Fig. 1. GNF179-resistant yeast strains harbor mutations in endoplasmic reticulum(ER)-based lipid homeostasis and autophagy genes.

a Protein maps showing relevant mutations and PROSITE predicted protein domains, if applicable. Maps were generated using Illustrator of Biological Sequences (IBS) software package. Missense mutations are shown in yellow ovals, nonsense mutations in red pentagons, and frameshift mutations as purple arrows. b Protein–protein interaction (PPI) network was generated using the STRING database. Each node represents a S. cerevisiae protein and connecting lines delineate interactions. The PPI enrichment p-value (p = 1.38  × 10⁻¹⁴) indicates that the proteins show significantly more interactions among themselves than would be expected from a random subset of genes from the yeast genome.

Fig. 2. GNF179 localizes to the ER of early stage parasites.

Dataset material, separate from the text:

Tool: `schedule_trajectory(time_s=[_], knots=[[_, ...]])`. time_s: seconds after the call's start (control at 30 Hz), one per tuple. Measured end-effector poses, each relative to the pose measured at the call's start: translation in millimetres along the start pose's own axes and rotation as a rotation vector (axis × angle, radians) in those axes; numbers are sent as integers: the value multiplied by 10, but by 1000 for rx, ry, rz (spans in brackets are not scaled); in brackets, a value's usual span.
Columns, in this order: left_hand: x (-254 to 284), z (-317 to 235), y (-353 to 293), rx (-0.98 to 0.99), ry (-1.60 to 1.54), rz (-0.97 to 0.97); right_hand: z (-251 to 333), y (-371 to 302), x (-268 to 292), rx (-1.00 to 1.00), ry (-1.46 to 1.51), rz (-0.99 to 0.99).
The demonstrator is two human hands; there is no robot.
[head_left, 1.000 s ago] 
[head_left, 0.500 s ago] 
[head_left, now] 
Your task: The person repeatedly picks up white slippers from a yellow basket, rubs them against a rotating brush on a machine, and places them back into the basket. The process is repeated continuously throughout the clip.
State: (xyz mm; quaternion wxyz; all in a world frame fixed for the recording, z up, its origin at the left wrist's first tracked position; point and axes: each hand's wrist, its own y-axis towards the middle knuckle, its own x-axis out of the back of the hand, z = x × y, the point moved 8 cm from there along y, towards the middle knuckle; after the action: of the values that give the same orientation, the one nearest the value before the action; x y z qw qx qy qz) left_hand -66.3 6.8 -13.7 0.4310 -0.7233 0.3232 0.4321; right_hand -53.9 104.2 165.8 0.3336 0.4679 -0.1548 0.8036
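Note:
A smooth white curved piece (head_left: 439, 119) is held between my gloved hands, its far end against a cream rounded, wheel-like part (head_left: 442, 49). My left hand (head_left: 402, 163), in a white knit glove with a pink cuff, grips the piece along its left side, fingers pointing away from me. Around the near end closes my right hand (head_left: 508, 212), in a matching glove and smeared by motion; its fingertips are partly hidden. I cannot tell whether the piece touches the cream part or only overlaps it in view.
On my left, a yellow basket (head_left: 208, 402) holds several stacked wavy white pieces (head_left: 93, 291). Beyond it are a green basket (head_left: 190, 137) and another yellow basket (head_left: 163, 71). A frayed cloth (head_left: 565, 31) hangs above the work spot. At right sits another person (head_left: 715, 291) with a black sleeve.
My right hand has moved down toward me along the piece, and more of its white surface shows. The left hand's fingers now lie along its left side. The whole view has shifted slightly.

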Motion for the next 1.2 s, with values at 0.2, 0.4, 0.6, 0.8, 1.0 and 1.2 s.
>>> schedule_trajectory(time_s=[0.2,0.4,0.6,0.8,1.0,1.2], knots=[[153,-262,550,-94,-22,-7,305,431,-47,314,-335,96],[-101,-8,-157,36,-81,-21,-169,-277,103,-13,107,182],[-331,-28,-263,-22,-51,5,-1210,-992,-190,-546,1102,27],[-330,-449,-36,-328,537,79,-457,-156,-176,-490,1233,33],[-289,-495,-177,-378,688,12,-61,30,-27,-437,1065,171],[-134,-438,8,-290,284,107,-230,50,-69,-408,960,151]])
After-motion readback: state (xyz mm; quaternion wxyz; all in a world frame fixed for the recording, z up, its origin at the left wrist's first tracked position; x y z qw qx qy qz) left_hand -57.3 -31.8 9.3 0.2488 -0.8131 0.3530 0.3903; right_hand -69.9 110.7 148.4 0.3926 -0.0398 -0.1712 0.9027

a Chemical structure of canonical and NBD conjugated GNF179 and Coumarin-1 conjugated GNF179. b Dose response curves for GNF179 and Coumarin1 (left) or NBD (right) conjugated GNF179 in wild-type and KAF156-resistant clone (KAD452-R3, containing three mutations in pfcarl (M81I, L830V and S1076I). c Colocalization of Coumarin-1 conjugated GNF179 with ER-tracker red. d Colocalization of NBD conjugated GNF179 with ER-tracker red. Parasites are in mid-ring (6-hours post-infection) stage and were treated for 30 min with 2 µM GNF179-Coumarin1 and 100 nM GNF179-NBD. The blue signal represents the DAPI-stained parasite nucleus. Scale bars: 2 µm. Source data for b is provided as a Source Data file.

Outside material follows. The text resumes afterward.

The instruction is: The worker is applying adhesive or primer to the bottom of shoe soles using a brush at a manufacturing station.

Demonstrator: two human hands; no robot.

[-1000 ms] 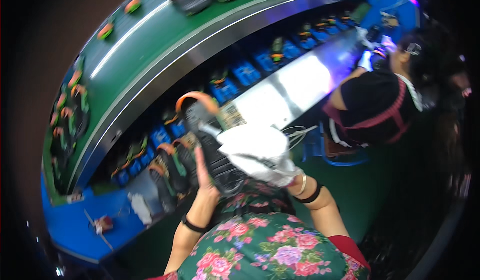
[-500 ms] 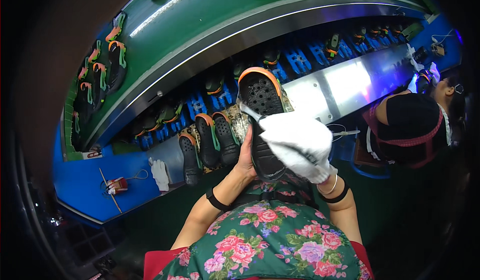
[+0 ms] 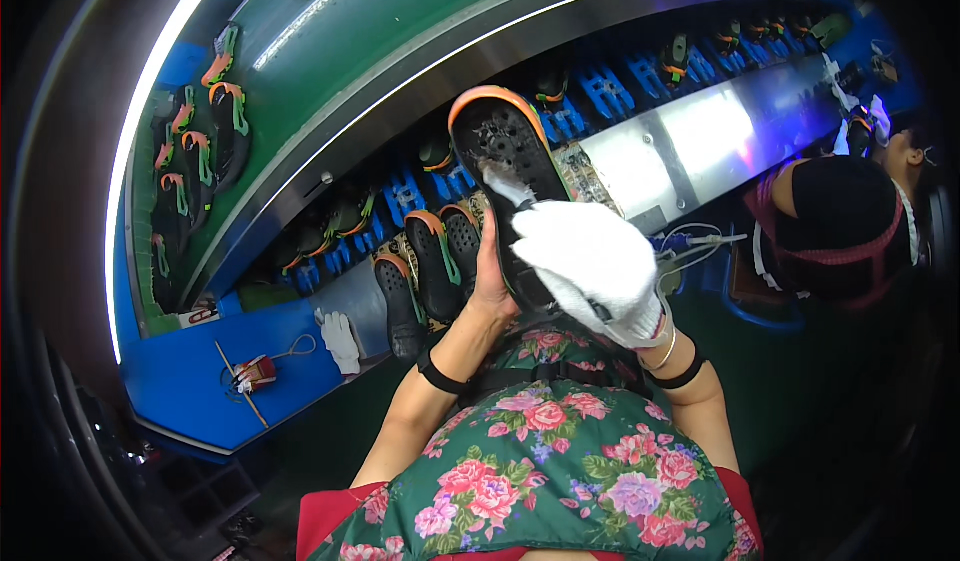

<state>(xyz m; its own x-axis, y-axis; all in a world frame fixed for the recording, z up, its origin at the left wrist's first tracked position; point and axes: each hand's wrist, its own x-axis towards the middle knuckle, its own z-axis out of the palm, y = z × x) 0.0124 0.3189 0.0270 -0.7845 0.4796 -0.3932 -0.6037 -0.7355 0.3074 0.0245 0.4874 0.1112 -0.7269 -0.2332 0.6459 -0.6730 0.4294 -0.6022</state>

Fig. 3. Secretion reporter constructs demonstrate that GNF179 inhibits protein export of Plasmodium falciparum.

a Protein expression levels of PfEMP3-GFP reporter. This fusion includes the signal peptide and PEXEL motif of PfEMP3. By immunoblot, three protein products are seen with anti-GFP antibodies. The three indicated bands, in response to probing with GFP, as follows: 1. Full length protein (black arrow), 2. PEXEL cleaved protein (blue arrow), 3. GFP degradation product (magenta arrow). HSP70 is used as a loading control. b SERA5ss-GFP fusion reporter treated with GNF179. By immunoblot with anti-GFP antibodies we see two protein products for this construct: 1. Signal peptide cleaved (blue arrow) and 2. GFP degradation product (magenta arrow). HSP70 serves as a loading control. c ³⁵S incorporation of newly synthesized amino acids at different concentrations of KAF156, chloroquine (negative control for inhibition) and cycloheximide (positive control for inhibition). Counts were normalized to data obtained from no-drug controls (NDC) and presented as mean ± SD (n = 2 independent experiments). Source data for c is provided as a Source Data file.

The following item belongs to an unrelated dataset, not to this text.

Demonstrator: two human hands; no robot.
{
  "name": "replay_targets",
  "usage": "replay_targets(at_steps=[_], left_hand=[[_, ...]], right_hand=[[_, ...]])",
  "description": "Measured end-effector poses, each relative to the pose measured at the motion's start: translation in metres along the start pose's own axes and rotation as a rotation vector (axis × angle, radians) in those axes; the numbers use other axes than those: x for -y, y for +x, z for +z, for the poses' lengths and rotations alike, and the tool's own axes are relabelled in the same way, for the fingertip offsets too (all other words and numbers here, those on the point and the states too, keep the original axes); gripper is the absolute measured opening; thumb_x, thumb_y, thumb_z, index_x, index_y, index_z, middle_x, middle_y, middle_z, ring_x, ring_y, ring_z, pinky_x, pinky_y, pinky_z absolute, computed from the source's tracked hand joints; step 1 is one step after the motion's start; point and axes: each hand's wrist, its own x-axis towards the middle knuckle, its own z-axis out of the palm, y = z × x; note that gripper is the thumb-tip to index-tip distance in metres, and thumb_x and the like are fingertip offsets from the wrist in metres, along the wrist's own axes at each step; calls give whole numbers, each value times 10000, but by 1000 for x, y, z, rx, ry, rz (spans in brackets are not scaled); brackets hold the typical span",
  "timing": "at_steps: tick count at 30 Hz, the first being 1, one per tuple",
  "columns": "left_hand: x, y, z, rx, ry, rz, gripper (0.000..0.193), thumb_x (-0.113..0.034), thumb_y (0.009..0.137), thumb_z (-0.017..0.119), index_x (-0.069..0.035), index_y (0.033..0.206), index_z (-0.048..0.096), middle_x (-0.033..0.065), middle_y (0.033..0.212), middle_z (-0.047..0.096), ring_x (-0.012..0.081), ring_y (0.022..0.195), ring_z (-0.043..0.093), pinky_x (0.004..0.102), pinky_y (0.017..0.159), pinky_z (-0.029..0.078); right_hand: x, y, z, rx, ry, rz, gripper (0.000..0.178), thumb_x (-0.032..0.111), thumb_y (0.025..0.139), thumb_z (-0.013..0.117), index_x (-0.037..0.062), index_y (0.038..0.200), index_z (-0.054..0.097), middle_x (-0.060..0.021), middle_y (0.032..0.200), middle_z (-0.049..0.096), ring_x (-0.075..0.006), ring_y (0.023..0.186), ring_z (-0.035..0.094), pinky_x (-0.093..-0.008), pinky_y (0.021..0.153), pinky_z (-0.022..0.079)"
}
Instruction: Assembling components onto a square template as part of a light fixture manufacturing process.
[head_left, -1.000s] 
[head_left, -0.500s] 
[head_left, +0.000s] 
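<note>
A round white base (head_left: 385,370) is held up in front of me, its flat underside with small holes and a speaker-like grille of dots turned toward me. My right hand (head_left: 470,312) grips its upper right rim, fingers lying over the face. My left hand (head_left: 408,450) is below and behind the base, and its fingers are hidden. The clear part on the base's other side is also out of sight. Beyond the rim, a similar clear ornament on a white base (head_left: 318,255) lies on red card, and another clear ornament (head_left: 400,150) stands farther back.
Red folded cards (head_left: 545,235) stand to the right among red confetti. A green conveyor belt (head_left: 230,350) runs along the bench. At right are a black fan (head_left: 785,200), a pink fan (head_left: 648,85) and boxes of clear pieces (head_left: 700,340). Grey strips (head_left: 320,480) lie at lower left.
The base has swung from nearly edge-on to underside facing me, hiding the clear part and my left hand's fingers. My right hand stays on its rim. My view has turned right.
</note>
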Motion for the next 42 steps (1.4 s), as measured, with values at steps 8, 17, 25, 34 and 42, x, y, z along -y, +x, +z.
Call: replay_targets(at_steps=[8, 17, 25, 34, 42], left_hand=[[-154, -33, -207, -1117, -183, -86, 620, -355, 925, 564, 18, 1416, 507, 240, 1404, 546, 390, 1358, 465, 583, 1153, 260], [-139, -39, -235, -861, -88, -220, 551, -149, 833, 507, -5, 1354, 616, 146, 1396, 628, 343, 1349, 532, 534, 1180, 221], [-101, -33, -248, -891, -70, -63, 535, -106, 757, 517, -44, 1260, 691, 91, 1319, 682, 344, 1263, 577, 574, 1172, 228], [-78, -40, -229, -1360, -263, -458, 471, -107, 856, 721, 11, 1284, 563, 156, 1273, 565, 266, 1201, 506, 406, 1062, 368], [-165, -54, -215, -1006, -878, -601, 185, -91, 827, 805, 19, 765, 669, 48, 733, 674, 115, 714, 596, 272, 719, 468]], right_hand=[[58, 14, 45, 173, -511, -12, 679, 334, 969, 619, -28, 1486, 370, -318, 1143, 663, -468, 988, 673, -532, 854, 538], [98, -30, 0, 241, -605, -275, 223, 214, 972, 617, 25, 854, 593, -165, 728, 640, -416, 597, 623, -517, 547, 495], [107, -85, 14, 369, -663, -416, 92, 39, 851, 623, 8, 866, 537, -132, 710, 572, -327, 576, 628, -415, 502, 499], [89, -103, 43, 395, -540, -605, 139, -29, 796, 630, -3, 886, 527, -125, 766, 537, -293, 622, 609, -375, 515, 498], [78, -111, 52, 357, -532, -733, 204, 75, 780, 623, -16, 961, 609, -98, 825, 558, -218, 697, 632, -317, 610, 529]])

Fig. 4. Confirmation of GNF179’s inhibition of protein export in P. falciparum blood stage parasites.

a Vector used for assays shown in b–d. b–d Imaging of GFP reporter to the plasma membrane under the indicated compound treatments for 16 h. Parasites were fixed and stained with Hoechst 33342 (blue), α-GFP (green), α-ERD2 (red) and α-PDI (cyan) antibodies. Scale bars: 2 µm unless otherwise indicated. Overlay: DIC images merged with fluorescent channels. Quantification of colocalization between KAHRP-GFP and ERD2 (e), and between KAHRP-GFP and PDI (f) are indicated by Pearson correlation coefficient (PCC); Each dot represents an individual parasitized red blood cell. Statistical significance was evaluated using an unpaired, two-tailed t-test where where * is p < 0.05, ** is p < 0.01, *** is p < 0.001, and **** is p < 0.0001. g Model for establishing new permeation pathways. If proteins are not exported to the red cell where they can form new permeation pathways, sorbitol will not be imported and cause lysis. h Percentage of rings (mean ± SEM, at least three independent experiments) from an asynchronous parasite population 24 h after sorbitol synchronization, treated as indicated by GNF179 (5 nM), Chloroquine (CQ, 500 nM) or brefeldin A (BFA, 5 µM). Statistical significance was determined using a paired, two-tailed t-test where * is p < 0.05, ** is p < 0.01, and *** is p < 0.001. Dd2 pfcarl experiments were conducted with the pfcarl evolved triple mutant (KAD452-R3) and edited Dd2-ACTStop mutant. For sensitive parasites (Dd2), 25 nM of GNF179 was used, while 1 µM was used on resistant parasites. Source data for e, f, and h are provided as a Source Data file.